Motr  M0
io.c File Reference
#include "lib/errno.h"
#include "lib/memory.h"
#include "lib/trace.h"
#include "addb2/addb2.h"
#include "fol/fol.h"
#include "stob/io.h"
#include "stob/stob.h"
#include "stob/domain.h"
#include "stob/addb2.h"
Include dependency graph for io.c:

Go to the source code of this file.

Macros

#define M0_TRACE_SUBSYSTEM   M0_TRACE_SUBSYS_STOB
 
#define SWAP_NEXT(arr, idx)
 

Functions

static void m0_stob_io_private_fini (struct m0_stob_io *io)
 
static void stob_io_addb2_add_and_push (uint64_t id, struct m0_stob_io *io, struct m0_stob *obj)
 
static bool stob_io_invariant (struct m0_stob_io *io, struct m0_stob *obj, enum m0_stob_io_state state)
 
static void stob_io_fill (struct m0_stob_io *io, struct m0_stob *obj, struct m0_dtx *tx, struct m0_io_scope *scope, enum m0_stob_io_state state, bool count_update)
 
adieu

Asynchronous Direct Io Extensible User interface (adieu) for storage objects.

Overview.

adieu is an interface for a non-blocking (asynchronous) 0-copy (direct) vectored IO against storage objects.

A user of this interface builds an IO operation description and queues it against a storage object. IO completion or failure notification is done by signalling a user supplied m0_chan. As usual, the user can either wait on the chan or register a call-back with it.

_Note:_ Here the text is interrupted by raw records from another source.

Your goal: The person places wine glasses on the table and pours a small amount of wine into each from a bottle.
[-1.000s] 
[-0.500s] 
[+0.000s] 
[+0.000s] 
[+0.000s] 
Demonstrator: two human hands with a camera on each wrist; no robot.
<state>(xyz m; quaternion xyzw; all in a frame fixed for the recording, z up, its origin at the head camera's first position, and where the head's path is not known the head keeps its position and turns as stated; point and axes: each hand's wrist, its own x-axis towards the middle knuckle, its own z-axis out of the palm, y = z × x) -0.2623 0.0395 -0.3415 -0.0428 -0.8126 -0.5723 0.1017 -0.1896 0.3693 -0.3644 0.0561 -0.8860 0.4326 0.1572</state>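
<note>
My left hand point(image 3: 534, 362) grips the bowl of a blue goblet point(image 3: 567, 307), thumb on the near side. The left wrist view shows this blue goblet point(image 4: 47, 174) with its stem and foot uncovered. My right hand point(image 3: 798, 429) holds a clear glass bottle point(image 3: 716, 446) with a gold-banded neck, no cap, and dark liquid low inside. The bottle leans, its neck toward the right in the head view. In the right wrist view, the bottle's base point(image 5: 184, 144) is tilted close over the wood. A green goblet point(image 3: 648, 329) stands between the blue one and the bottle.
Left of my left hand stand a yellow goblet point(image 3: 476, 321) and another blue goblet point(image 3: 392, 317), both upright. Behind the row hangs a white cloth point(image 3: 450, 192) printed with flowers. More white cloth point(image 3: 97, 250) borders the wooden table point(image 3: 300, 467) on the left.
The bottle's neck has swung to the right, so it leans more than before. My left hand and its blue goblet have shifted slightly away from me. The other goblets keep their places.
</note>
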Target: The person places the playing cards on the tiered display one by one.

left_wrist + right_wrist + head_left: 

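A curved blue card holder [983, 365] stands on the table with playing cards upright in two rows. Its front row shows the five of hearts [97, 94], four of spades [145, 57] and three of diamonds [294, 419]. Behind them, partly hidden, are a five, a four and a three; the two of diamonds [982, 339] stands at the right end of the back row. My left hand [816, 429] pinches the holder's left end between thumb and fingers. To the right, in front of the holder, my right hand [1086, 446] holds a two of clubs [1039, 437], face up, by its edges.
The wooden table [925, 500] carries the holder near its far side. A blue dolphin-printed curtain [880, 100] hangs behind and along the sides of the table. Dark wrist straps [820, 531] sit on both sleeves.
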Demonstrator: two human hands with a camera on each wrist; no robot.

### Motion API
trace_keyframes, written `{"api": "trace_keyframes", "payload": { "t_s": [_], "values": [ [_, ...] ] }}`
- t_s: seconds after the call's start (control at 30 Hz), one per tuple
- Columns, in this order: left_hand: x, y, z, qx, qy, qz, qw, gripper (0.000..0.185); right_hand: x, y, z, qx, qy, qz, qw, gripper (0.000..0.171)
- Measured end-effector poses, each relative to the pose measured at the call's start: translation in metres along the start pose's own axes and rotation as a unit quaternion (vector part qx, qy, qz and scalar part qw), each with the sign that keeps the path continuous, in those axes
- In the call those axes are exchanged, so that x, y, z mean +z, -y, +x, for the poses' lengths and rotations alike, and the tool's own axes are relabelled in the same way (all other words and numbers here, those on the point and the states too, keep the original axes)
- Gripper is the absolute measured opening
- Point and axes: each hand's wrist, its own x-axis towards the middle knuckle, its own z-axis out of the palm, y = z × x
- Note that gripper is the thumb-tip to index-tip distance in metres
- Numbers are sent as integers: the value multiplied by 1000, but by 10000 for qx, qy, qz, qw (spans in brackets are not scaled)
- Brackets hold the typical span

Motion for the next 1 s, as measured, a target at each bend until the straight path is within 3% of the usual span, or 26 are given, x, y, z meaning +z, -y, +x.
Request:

adieu supports scatter-gather type of IO operations (that is, vectored on both input and output data).

adieu can work both on local and remote storage objects. adieu IO operations are executed as part of a distributed transaction.

Functional specification.

Externally, adieu usage has the following phases:

- m0_bufvec registration. Some types of storage objects require that
  buffers from which IO is done are registered with its IO sub-system
  (examples: RDMA). This step is optional, IO from unregistered buffers
  should also be possible (albeit might incur additional data-copy).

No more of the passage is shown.